TASK GOAL: Having located "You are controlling" in the listing below, write out its line and every following line exactly, last line included, without the pictures.

COLLECTED DATA:
####################

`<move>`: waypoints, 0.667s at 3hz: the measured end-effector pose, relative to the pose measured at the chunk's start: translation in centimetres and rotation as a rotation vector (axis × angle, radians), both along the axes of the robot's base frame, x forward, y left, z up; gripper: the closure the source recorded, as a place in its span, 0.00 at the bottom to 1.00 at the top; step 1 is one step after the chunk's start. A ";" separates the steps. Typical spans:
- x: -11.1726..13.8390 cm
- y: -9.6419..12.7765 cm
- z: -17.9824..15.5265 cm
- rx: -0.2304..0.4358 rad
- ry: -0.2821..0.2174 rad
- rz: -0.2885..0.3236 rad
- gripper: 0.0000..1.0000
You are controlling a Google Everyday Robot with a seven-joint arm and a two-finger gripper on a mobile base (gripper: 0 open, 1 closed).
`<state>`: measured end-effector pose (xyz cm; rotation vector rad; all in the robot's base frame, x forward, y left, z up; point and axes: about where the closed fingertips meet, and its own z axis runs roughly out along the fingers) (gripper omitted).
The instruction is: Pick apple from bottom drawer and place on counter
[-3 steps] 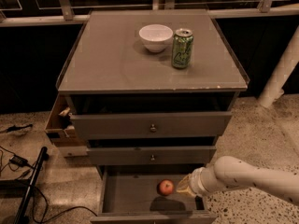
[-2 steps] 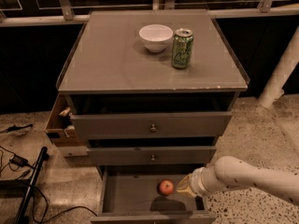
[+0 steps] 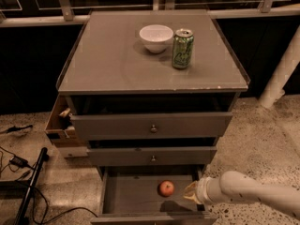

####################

ANSWER SECTION:
You are controlling a Google Everyday Robot with a seven-joint arm and a two-finger gripper on a mobile base (gripper: 0 open, 1 closed).
`<state>`: measured end-effector pose (xyz cm; rotation vector rad; all in the robot's base frame, x forward, y left, z up; point and axes: about where the closed fingertips meet, and its own z axis runs roughly out along the fingers) (gripper omitted).
The instruction is: Pick apple from bottom drawer and place on counter
[-3 steps] 
[-2 steps] 
[+0 steps] 

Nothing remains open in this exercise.